TASK STATEMENT:
Give back all the data below exactly as it is shown.

DATASET EXTRACT:

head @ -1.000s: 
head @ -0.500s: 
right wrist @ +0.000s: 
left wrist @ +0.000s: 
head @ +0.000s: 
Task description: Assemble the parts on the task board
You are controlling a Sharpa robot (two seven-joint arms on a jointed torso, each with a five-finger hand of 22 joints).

ANSWER BELOW:
head @ -1.000s: 
head @ -0.500s: 
right wrist @ +0.000s: 
left wrist @ +0.000s: 
head @ +0.000s: 
Task description: Assemble the parts on the task board
You are controlling a Sharpa robot (two seven-joint arms on a jointed torso, each with a five-finger hand of 22 joints).

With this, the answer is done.